The Company also invested $14.3 million during the quarter ended March 31, 2008 to repurchase a total of 636,300 shares of its Series F Cumulative Preferred Stock (or Series F Preferred Stock) at an average cost of $22.44 per share. The Series F Preferred Stock has a liquidation value of $25.00 per share and a dividend rate of 8.0%. The discounted purchase price on these shares, which is the liquidation value over the fair value, is reflected on the income statement netted with the original issue discount and is added to net income in calculating net income available to common shareholders.

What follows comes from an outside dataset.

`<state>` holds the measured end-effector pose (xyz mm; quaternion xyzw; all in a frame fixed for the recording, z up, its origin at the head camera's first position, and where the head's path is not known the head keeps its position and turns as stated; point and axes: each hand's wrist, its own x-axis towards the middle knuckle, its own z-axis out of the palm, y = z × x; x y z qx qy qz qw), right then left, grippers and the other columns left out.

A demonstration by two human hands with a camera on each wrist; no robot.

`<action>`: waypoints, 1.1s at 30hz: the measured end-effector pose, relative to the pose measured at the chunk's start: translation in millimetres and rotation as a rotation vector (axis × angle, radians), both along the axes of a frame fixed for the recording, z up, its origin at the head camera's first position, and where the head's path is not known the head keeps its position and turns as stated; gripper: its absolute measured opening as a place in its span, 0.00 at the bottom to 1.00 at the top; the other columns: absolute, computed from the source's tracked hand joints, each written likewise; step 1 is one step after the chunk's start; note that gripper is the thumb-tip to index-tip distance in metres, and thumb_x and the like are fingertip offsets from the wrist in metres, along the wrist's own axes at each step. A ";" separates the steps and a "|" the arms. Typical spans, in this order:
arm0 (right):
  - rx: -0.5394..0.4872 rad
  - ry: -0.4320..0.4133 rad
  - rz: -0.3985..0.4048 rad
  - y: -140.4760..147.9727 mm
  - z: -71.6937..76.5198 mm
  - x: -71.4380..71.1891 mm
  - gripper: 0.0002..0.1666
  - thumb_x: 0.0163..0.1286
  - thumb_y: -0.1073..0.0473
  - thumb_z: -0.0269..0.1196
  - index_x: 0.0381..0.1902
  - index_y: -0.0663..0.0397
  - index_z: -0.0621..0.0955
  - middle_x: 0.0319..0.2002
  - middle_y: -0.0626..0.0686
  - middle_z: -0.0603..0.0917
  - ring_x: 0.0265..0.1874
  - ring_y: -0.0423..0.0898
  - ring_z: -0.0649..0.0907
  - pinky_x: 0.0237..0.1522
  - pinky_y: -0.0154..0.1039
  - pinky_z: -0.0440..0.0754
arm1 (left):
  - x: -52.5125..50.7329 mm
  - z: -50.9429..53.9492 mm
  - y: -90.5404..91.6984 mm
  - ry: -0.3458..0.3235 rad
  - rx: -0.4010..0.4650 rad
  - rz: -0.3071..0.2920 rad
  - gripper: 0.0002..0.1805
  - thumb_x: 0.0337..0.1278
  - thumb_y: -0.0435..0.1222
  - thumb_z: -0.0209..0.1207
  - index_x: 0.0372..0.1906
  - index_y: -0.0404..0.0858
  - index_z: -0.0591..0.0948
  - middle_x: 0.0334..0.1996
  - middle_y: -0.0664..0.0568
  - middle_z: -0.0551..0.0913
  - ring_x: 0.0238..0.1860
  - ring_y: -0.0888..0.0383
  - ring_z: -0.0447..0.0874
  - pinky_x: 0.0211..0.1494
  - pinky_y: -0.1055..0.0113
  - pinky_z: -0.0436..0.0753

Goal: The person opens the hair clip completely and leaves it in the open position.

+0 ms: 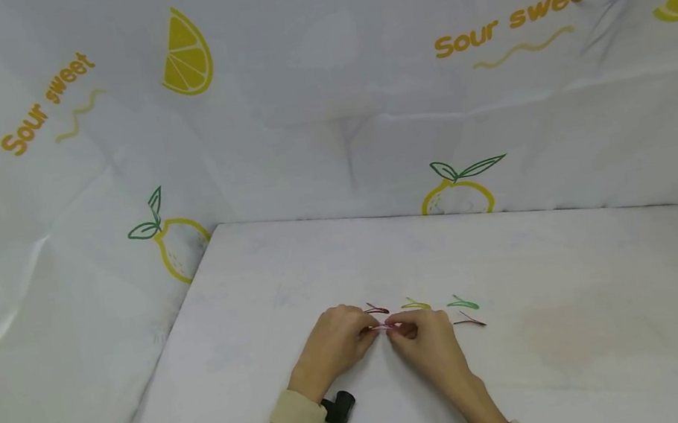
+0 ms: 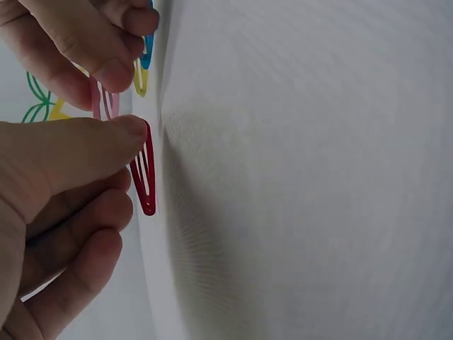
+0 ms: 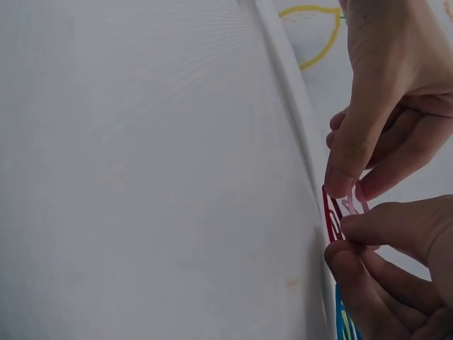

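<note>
Between both hands is a pink snap hair clip [image 1: 383,326], raised just off the white table. My left hand [image 1: 337,340] pinches one end between thumb and fingers. At the other end, my right hand [image 1: 426,343] pinches it the same way. Fingertips cover much of the clip, so whether it is snapped or sprung cannot be told. A red hair clip [image 2: 148,177] shows beyond the left thumb in the left wrist view. Just past the hands lie a dark red clip [image 1: 377,309], a yellow clip [image 1: 416,304] and a green clip [image 1: 463,304].
Right of the right hand lies another dark reddish clip [image 1: 470,321]. A blue clip [image 3: 340,312] shows low in the right wrist view. Black wrist devices [image 1: 340,408] are at both forearms. White lemon-printed sheeting [image 1: 318,56] stands behind and left of the table [image 1: 603,316].
</note>
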<state>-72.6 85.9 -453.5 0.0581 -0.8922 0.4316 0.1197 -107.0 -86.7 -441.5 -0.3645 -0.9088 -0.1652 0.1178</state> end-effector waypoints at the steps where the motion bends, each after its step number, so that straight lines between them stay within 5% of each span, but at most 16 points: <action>1: 0.002 -0.009 -0.004 -0.9 -0.5 -0.2 0.07 0.56 0.73 0.72 0.31 0.60 0.91 0.24 0.53 0.90 0.22 0.39 0.85 0.27 0.28 0.81 | -0.2 -0.7 -0.2 -0.002 -0.002 0.003 0.02 0.56 0.34 0.72 0.35 0.43 0.92 0.30 0.58 0.91 0.31 0.63 0.86 0.37 0.70 0.82; 19: 0.077 -0.088 -0.071 -4.7 -0.4 0.3 0.07 0.56 0.72 0.72 0.32 0.59 0.92 0.21 0.50 0.87 0.22 0.37 0.80 0.25 0.30 0.77 | -1.0 -5.1 0.7 -0.063 -0.016 -0.015 0.06 0.60 0.31 0.68 0.39 0.41 0.92 0.31 0.54 0.91 0.34 0.59 0.88 0.39 0.69 0.84; 29: 0.122 -0.120 -0.053 -1.1 5.1 6.5 0.07 0.57 0.71 0.71 0.35 0.61 0.91 0.20 0.49 0.85 0.21 0.36 0.78 0.24 0.29 0.74 | 6.0 -7.5 -1.5 -0.115 0.023 0.050 0.06 0.60 0.32 0.68 0.40 0.40 0.92 0.31 0.53 0.90 0.33 0.59 0.85 0.39 0.69 0.82; 33: 0.144 -0.060 -0.034 4.3 8.7 10.4 0.06 0.59 0.68 0.71 0.36 0.60 0.91 0.20 0.48 0.86 0.20 0.35 0.78 0.24 0.29 0.76 | 9.4 -6.4 0.1 -0.077 0.038 0.109 0.06 0.61 0.36 0.69 0.40 0.43 0.92 0.32 0.55 0.90 0.33 0.61 0.85 0.36 0.68 0.82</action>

The Company has scheduled a conference call on Thursday, May 1, 2008, beginning at 10:00 a.m. Pacific time, in order to comment on the Company’s performance and operating results for the quarter and three months ended March 31, 2008. The conference call is accessible by dialing 866-203-3206 passcode 62456761. The international number is 617-213-8848. The earnings release and any additional financial information that may be discussed on the conference call will also be available on our website. An audio replay of the conference call will be available from May 1, 2008 through May 16, 2008. Callers can access the replay by dialing 888-286-8010 or 617-801-6888 and entering conference ID number 36061475.

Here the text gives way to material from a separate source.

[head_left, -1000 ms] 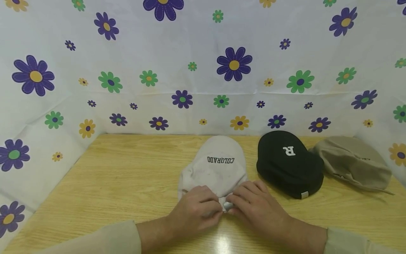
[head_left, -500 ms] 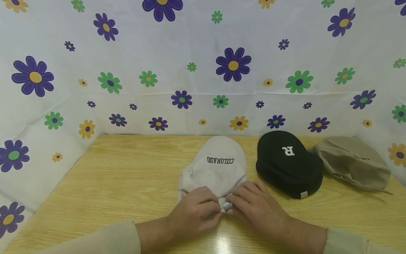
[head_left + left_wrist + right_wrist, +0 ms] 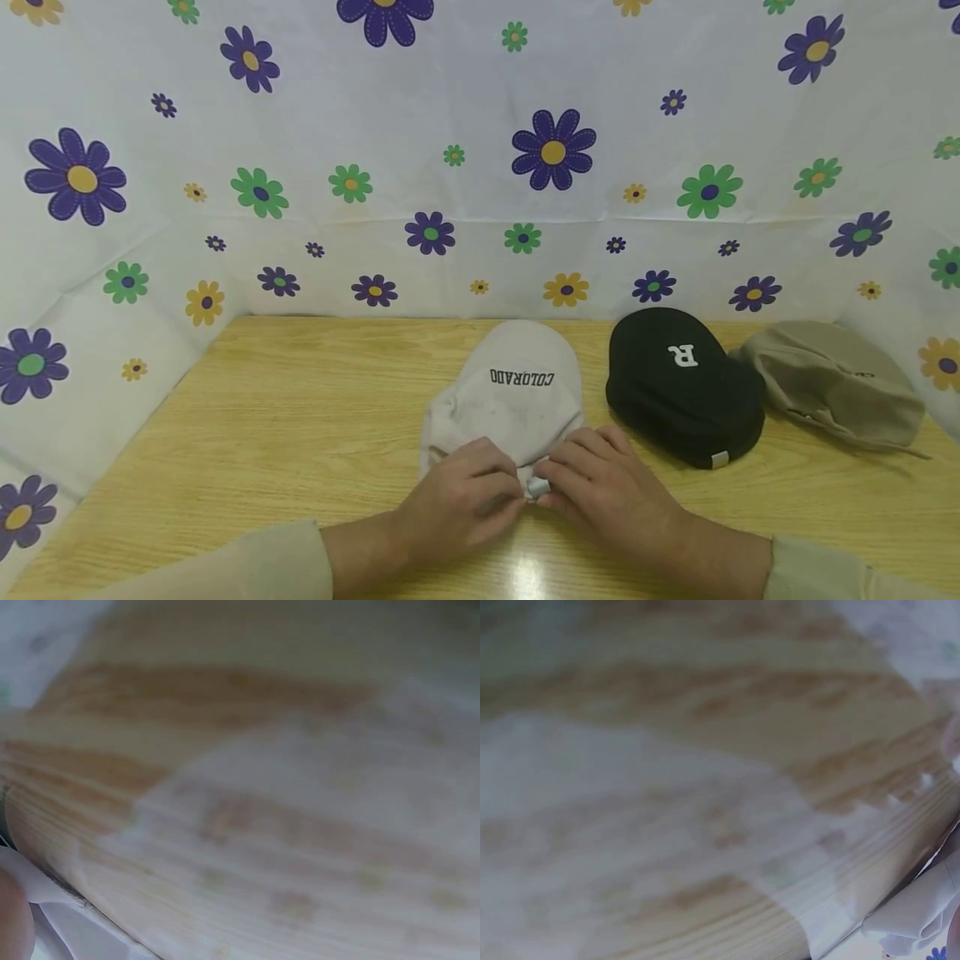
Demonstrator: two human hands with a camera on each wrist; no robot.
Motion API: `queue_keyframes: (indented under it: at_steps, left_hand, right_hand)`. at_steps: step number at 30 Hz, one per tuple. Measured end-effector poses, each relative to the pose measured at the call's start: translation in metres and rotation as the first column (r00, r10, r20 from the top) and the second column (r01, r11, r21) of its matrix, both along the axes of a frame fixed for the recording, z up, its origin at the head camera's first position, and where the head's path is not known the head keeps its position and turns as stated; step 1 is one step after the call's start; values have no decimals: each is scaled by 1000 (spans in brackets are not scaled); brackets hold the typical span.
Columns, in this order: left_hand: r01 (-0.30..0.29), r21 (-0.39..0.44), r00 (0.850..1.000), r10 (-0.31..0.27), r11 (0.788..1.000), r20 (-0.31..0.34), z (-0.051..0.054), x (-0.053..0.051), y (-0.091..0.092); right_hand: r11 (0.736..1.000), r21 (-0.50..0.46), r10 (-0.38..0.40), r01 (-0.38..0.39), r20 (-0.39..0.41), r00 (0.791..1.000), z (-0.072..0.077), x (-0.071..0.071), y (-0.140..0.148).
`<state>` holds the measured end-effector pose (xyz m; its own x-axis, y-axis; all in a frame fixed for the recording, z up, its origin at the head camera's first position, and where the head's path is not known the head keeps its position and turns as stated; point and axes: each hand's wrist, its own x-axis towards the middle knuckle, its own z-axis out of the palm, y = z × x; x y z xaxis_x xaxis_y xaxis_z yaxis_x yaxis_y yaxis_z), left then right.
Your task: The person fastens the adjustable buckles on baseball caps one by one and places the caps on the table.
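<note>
A whitish cap point(image 3: 525, 417) lies on the table in the head view, its COLORADO lettering upside down to me. At its near edge my left hand point(image 3: 467, 493) pinches the strap end. From the other side my right hand point(image 3: 611, 487) pinches the same strap, beside a small shiny grey piece point(image 3: 537, 487) that looks like a buckle. My fingers hide most of the strap. The left wrist view catches only a corner of pale cap cloth point(image 3: 90, 930) at lower left. At lower right of the right wrist view is a pale fold of the cap point(image 3: 911, 911).
A black cap point(image 3: 682, 400) with a white R lies right of the whitish one. Beyond it a khaki cap point(image 3: 832, 383) touches or nearly touches it. The wood-grain table point(image 3: 300, 400) ends at a flowered cloth point(image 3: 465, 192) at the back.
The shiny grey piece between my fingers shows at a slightly different angle. Hands and caps otherwise hold their places; the head view shifts only a little.
</note>
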<state>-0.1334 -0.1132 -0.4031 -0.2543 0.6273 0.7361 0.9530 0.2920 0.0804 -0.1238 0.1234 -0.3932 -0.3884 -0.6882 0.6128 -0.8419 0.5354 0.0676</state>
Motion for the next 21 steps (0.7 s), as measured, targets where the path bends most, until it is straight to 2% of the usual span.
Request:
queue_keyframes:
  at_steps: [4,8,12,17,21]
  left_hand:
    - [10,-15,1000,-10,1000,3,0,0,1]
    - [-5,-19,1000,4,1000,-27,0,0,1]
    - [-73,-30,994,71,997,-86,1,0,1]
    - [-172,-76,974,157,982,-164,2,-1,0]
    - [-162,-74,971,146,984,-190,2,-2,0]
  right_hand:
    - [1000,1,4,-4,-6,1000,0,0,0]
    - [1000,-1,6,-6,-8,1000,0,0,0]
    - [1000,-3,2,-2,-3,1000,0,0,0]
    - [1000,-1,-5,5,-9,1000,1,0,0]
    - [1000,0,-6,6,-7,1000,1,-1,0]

At March 31, 2008, LTC had investments in 109 skilled nursing properties, 95 assisted living properties and two schools in 29 states. The Company is a self-administered real estate investment trust that primarily invests in long-term care and other health care related facilities through mortgage loans, facility lease transactions and other investments. For more information on LTC Properties, Inc., visit the Company’s website at www.ltcproperties.com.

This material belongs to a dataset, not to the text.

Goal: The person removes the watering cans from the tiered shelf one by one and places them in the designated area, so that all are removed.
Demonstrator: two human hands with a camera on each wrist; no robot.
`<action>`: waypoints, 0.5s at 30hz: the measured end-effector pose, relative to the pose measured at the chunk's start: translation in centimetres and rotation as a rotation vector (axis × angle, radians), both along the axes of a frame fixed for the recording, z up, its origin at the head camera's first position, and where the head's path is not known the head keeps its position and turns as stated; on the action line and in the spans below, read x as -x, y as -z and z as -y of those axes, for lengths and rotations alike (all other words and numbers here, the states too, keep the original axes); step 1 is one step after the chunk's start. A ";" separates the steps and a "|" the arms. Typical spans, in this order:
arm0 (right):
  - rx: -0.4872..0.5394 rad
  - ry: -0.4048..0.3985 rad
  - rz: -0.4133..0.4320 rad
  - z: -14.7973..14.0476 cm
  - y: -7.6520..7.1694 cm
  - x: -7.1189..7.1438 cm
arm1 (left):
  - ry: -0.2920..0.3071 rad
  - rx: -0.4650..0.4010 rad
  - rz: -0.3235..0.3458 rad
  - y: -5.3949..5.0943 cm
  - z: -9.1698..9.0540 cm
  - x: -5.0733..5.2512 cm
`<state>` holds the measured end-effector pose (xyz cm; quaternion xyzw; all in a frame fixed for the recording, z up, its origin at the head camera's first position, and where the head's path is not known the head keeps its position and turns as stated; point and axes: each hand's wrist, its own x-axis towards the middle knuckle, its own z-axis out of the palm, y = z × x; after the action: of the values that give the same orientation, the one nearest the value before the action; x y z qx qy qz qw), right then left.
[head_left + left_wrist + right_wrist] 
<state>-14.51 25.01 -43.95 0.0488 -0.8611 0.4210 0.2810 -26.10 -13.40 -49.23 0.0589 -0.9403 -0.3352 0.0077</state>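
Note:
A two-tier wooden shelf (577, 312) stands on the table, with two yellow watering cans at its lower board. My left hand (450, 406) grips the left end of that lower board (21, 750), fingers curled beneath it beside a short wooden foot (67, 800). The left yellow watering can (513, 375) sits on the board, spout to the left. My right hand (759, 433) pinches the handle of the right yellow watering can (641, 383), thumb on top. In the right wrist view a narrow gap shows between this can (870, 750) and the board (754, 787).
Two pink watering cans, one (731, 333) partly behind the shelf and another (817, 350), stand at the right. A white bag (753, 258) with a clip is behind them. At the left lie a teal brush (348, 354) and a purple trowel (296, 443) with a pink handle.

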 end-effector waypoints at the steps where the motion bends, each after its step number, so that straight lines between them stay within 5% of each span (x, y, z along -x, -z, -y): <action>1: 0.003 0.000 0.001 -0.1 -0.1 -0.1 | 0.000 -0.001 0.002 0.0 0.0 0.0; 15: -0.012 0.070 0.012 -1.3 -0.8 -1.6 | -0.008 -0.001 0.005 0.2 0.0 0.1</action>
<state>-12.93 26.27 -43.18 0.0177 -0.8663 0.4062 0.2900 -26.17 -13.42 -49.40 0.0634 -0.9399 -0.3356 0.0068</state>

This press release includes statements that are not purely historical and are “forward looking statements” within the meaning of Section 27A of the Securities Act of 1933, as amended, and Section 21E of the Securities Exchange Act of 1934, as amended, including statements regarding the Company’s expectations, beliefs, intentions or strategies regarding the future. All statements other than historical facts contained in this press release are forward looking statements. These forward looking statements involve a number of risks and uncertainties. All forward looking statements included in this press release are based on information available to the Company on the date hereof, and the Company assumes no obligation to update such forward looking statements. Although the Company’s management believes that the assumptions and expectations reflected in such forward looking statements are reasonable, no assurance can be given that such expectations will prove to have been correct. The actual results achieved by the Company may differ materially from any forward looking statements due to the risks and uncertainties of such statements.


LTC PROPERTIES, INC.

CONSOLIDATED STATEMENTS OF INCOME

(Unaudited, amounts in thousands, except per share amounts)

 

Three Months Ended
March 31,

  2008       2007  
Revenues:
Rental income $ 14,634 $ 14,385
Interest income from mortgage loans 2,658 3,469
Interest and other income   555     875  
Total revenues   17,847     18,729  
 
Expenses:
Interest expense 1,176 1,248
Depreciation and amortization 3,692 3,528
Legal expenses 25 29
Operating and other expenses   1,811     1,589  
Total expenses   6,704     6,394  
Income before non-operating income and minority interest 11,143 12,335
 
Minority interest   (77 )   (86 )
Income from continuing operations 11,066 12,249
Discontinued operations:
Loss from discontinued operations (13 )
Gain on sale of assets, net   92     149  
Net (loss) income from discontinued operations   92     136  
Net income 11,158 12,385
Preferred stock buyback 989
Preferred stock dividends   (3,858 )   (4,239 )
Net income available to common stockholders $ 8,289   $ 8,146  
 
Net Income per Common Share from Continuing Operations net of Preferred Stock Buyback and Preferred Stock Dividends:
Basic $ 0.36   $ 0.34  
Diluted $ 0.36   $ 0.34  
Net Income per Common Share from Discontinued Operations:
Basic $   $ 0.01  
Diluted $   $ 0.01  
Net Income per Common Share Available to Common Stockholders:
Basic $ 0.36   $ 0.35  
Diluted $ 0.36   $ 0.35  
 
Basic weighted average shares outstanding   22,862     23,480  

NOTE: Quarterly and year-to-date computations of per share amounts are made independently. Therefore, the sum of per share amounts for the quarters may not agree with the per share amounts for the year. Computations of per share amounts from continuing operations, discontinued operations and net income are made independently. Therefore, the sum of per share amounts from continuing operations and discontinued operations may not agree with the per share amounts from net income available to common stockholders.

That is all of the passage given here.